Max stared silently at Louie in answer. His stare was returned in kind: intense, challenging, immobile.

Temple had the oddest feeling that man and cat could talk to one another, but that the relationship was decidedly wary.

The staring match ended when Louie rose, jumped to the floor, and stalked off into the office.

“He knows when he’s not wanted.” Temple went to the portable stereo to let Leonard Cohen’s monotone bass throb through the room. She shook her head. “If your stare didn’t do it, that music would have. Not exactly anything to cuddle up to.”

Max sat dead center in the sofa and claimed one glass for a hasty sip.

“So how,” Temple asked, sitting beside him, “was Matt?
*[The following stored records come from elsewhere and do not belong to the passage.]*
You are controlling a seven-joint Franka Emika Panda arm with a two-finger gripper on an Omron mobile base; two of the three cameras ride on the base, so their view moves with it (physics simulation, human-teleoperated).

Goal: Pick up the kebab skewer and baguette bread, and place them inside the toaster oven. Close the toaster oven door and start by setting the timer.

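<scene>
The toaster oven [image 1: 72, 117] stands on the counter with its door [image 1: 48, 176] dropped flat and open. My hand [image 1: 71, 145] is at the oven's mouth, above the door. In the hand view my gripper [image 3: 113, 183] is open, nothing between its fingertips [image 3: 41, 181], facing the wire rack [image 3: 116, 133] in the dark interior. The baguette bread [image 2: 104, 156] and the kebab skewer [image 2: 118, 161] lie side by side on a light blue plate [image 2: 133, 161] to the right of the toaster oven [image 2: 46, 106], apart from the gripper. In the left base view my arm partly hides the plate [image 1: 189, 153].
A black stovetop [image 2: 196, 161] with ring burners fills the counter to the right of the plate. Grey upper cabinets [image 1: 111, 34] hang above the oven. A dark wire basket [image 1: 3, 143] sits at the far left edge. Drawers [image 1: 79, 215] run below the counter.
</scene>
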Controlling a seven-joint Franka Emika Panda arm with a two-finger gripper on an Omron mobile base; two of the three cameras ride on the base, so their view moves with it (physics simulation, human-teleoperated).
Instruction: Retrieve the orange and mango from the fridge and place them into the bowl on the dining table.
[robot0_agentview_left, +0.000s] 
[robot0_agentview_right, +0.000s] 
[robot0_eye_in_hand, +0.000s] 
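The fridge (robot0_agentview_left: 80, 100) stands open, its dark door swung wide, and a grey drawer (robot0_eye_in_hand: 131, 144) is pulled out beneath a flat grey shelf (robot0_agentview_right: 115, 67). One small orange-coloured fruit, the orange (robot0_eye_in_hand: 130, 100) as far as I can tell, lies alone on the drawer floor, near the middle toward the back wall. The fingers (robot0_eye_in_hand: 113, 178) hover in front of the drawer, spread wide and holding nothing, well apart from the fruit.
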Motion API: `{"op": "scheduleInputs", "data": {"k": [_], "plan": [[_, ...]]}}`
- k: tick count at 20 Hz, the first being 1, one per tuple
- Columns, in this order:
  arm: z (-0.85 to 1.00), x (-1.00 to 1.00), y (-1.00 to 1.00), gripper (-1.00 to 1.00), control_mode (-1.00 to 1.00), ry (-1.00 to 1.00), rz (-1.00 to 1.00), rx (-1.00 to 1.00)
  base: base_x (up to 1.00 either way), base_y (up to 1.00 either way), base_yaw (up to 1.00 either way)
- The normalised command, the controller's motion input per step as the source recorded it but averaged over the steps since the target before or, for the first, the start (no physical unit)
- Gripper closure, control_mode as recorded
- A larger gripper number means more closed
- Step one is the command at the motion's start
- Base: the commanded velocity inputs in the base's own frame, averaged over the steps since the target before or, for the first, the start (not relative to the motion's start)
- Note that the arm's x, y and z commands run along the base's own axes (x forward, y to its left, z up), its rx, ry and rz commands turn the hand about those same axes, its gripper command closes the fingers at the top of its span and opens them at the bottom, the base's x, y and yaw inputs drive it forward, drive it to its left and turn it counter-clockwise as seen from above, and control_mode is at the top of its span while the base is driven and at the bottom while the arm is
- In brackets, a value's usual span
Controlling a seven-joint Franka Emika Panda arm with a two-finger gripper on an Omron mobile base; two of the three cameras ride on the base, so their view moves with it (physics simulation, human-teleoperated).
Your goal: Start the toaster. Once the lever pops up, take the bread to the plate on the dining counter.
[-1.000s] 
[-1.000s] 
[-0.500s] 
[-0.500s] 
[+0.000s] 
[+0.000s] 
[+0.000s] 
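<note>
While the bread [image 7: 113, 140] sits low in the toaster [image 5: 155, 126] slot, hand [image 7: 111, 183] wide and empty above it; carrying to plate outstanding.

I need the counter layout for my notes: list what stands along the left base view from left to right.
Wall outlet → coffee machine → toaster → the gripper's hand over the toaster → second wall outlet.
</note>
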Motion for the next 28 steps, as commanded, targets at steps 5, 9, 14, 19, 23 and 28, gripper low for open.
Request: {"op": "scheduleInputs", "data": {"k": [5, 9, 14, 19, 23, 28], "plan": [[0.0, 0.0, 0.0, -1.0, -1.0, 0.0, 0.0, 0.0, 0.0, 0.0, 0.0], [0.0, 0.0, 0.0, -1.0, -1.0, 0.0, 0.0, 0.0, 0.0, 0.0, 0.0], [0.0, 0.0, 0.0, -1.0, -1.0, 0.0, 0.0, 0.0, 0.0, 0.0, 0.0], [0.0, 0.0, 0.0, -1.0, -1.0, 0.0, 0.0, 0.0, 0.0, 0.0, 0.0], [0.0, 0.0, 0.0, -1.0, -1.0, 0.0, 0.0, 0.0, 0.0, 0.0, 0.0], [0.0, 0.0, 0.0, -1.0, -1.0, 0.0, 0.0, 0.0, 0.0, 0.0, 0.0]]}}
Is he getting over that poor woman’s death at all?”

“He’s got other things to think about now. So do I.”

“The bad news you said was only half bad.”
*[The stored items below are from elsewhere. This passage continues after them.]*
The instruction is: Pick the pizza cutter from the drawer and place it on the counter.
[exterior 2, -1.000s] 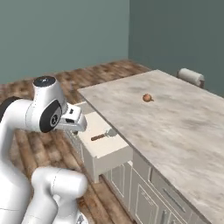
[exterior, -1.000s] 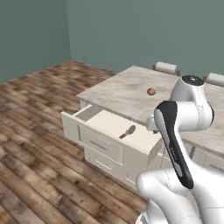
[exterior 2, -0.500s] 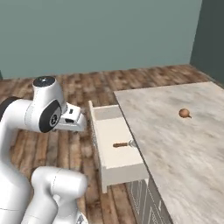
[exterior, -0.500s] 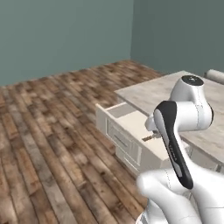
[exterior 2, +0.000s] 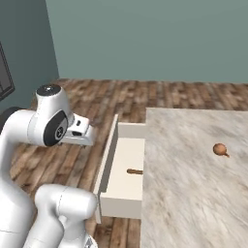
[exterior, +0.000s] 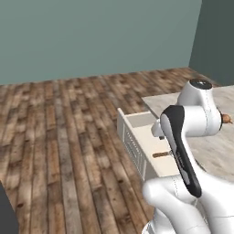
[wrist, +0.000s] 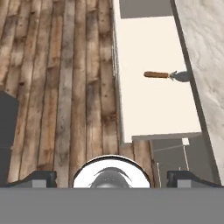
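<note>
Inside the pulled-out drawer [wrist: 148, 87] lies the pizza cutter [wrist: 164, 75], brown wooden handle pointing toward the drawer front, grey blade end tucked at the counter [wrist: 205, 65] edge and partly hidden under it. From the right base view the drawer [exterior 2: 123, 169] sticks out left of the marbled counter [exterior 2: 193, 184], cutter handle [exterior 2: 134, 171] showing near the slab edge. From the left base view the drawer [exterior: 137, 137] is open beside the arm, handle of the cutter [exterior: 161, 155] just visible. Gripper [wrist: 111, 178] hovers above the wood floor [wrist: 65, 87] near the drawer's front corner, fingertips [wrist: 41, 178] spread wide, nothing between them. Small round brown ball-like object [exterior 2: 220, 149] sits on the counter, well apart from the drawer. Teal wall [exterior 2: 145, 38] at the far side.
</note>
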You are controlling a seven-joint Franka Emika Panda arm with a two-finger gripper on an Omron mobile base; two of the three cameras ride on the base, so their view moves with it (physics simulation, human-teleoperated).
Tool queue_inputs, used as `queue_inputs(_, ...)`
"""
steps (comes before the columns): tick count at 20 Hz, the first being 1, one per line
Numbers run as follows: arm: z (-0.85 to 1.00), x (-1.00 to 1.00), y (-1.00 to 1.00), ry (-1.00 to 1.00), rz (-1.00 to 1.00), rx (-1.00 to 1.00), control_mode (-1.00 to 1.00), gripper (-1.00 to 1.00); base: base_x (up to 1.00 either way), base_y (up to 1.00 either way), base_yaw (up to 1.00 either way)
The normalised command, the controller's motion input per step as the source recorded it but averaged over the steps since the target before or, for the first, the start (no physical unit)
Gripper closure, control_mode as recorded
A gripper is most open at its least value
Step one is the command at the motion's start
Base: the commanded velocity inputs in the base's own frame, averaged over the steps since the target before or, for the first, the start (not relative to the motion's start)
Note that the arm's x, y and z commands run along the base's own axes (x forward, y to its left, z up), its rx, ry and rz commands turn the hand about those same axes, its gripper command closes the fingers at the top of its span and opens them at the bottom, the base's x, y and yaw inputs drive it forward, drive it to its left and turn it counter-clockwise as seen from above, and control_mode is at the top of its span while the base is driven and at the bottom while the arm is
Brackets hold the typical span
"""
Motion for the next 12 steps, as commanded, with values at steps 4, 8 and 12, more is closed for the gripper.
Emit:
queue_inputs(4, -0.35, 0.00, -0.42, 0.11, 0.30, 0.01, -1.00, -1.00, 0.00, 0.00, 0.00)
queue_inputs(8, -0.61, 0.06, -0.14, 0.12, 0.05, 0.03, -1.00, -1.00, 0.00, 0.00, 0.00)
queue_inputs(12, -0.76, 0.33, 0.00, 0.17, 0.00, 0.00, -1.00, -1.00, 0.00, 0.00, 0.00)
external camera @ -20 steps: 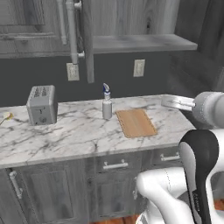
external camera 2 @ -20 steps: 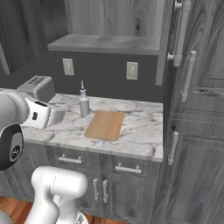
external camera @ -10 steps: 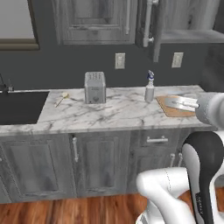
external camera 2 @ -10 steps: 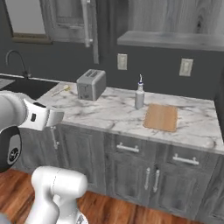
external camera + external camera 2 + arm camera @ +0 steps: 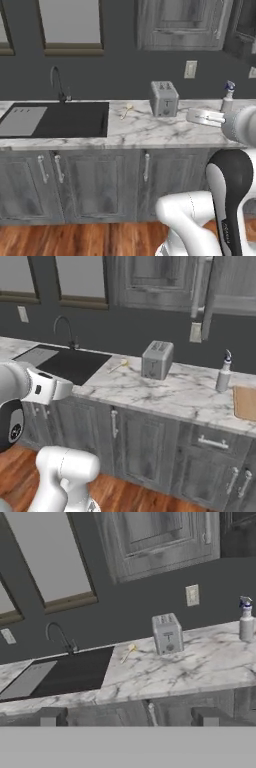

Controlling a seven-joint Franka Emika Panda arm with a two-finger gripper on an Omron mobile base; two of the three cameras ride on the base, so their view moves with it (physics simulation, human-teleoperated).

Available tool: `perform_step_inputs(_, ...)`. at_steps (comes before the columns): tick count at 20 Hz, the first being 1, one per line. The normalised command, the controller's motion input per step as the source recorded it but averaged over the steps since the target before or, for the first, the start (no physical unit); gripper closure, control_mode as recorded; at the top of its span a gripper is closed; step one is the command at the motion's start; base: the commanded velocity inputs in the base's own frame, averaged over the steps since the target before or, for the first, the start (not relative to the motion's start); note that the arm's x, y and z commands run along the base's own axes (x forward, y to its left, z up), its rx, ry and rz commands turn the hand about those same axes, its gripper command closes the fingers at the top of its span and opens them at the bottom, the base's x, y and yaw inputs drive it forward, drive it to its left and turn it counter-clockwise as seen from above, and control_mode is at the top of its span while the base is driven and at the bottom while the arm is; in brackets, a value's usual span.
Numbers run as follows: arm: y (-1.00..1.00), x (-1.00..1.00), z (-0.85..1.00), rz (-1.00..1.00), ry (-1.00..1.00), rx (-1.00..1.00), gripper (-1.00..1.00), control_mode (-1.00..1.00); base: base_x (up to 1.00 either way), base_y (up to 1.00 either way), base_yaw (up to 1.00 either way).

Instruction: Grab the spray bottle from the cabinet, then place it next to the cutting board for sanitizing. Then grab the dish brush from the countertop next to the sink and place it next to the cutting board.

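Observation:
The dish brush [image 5: 126, 110] [image 5: 119, 365] [image 5: 127, 652] lies on the white marble countertop [image 5: 175, 393] between the dark sink [image 5: 55, 118] [image 5: 70, 362] [image 5: 70, 670] and a toaster. The spray bottle [image 5: 228, 98] [image 5: 223, 372] [image 5: 245, 619] stands upright on the counter just left of the cutting board [image 5: 245, 402]. The cabinet [image 5: 232, 303] hangs above them at the upper right. My gripper [image 5: 197, 116] [image 5: 62, 390] [image 5: 129, 717] is open and empty, in front of the counter's edge and well short of the brush.
A silver toaster [image 5: 164, 98] [image 5: 157, 359] [image 5: 167, 633] stands against the wall right of the brush. A thin arched faucet [image 5: 59, 85] [image 5: 62, 637] rises behind the sink. Drawers and doors with silver handles run below the counter, over a wooden floor.
The whole picture has shifted: the base has driven left along the counter. The sink and brush have come into view, and the bottle and board now sit at the right. The gripper stays open.

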Motion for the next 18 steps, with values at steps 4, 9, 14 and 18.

“It depends on how happy you are to hear someone is dead.”

“Someone … I know?”

“In a manner of speaking.”

“Not just Vassar.”

Max shook his head. His hand didn’t shake as he lifted the glass to his lips again, but Temple sensed that it might have if he had allowed such a thing.

“Who? Max, tell me now. I can’t stand this waffling around. It’s so unlike you.”
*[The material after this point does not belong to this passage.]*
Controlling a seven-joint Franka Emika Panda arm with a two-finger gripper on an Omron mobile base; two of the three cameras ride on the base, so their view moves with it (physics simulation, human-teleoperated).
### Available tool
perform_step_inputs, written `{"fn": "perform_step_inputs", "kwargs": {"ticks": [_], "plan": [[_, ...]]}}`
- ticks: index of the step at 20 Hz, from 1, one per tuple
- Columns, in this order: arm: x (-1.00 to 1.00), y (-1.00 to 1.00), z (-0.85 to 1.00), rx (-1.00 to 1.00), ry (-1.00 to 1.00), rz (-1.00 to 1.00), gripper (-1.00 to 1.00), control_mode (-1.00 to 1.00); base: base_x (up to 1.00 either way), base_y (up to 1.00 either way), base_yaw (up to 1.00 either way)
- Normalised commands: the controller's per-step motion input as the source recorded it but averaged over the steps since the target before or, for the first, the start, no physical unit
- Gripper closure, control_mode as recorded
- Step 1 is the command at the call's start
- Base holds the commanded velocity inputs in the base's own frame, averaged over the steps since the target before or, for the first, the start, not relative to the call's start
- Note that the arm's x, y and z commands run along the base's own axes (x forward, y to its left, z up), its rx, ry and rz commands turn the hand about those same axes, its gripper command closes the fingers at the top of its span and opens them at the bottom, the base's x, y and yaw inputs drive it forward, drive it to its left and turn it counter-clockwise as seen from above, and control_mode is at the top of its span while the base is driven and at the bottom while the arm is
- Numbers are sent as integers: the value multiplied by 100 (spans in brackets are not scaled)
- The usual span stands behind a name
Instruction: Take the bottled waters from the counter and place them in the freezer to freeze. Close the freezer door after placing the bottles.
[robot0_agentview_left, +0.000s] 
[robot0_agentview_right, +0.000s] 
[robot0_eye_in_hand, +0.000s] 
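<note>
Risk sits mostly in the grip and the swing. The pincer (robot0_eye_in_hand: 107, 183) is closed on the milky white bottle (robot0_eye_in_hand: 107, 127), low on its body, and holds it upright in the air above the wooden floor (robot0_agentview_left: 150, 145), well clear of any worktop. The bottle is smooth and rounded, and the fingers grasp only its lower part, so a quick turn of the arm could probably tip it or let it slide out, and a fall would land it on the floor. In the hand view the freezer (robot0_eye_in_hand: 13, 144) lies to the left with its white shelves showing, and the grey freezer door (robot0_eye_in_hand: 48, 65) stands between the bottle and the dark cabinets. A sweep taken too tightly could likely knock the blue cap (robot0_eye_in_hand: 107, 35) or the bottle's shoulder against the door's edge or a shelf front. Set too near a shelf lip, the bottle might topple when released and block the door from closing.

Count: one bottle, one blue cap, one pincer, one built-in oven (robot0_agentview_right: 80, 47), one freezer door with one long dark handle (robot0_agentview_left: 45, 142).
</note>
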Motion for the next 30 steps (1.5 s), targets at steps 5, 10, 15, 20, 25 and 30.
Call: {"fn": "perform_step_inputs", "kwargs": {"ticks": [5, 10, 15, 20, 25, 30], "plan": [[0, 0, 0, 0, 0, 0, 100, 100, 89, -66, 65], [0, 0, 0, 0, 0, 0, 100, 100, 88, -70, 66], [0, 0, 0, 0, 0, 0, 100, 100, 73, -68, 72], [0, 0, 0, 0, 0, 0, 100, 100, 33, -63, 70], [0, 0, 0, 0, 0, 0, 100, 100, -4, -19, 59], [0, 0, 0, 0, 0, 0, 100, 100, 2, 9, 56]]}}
“She’s gone. Kathleen O’Connor. Dead.”

“Kitty the Cutter dead? Not possible!”

“Believe it. Devine ID’ed her for Molina this morning, and besides, I was there when it happened. She’s in cold storage at the medical examiner’s facility, waiting for next of kin to claim her. There won’t be any. Only enemies.”

“Dead? After making all our lives so miserable? People like that don’t just … die.”

“Effinger did.”

“Yes, but you’re sure it’s her? Both you and Matt? And Molina buys it?”

“The medical examiner buys it. It’s undeniable. Even your Midnight Louie witnessed the accident.”

“Louie! He was out earlier, but … when?”

Max shook his head. “Not today. Two nights ago.”

“And no one told me?”

“Not our fault, Temple.”

“You speaking for Matt now, too? Mr. Zipped Lips?”

“Not our fault,” he repeated. “We had a lot to do. I had to call emergency personnel from a phone that couldn’t be traced to me, dump the Maxima, and stay low. Devine had to answer Molina’ s summons and go stare at the dead body. We haven’t much felt like talking to anyone human in forty-eight hours, or like explaining ourselves.”

“Or how you feel about this,” Temple added shrewdly. “Dead. For you guys it must be like … the twin towers falling. No. More like the upside-down world turned right-side up again, like gravity has reversed itself.”

“Yeah,” Max held the whiskey glass in both hands before his face, as if it were a fire capable of casting warmth and light. “Her evil pull was like some counterforce I was so used to fighting that I’ve lost all energy to stand on my own. She was out there somewhere. I’d sensed her hatred for so long, it almost seems unnatural to live without it in the world.”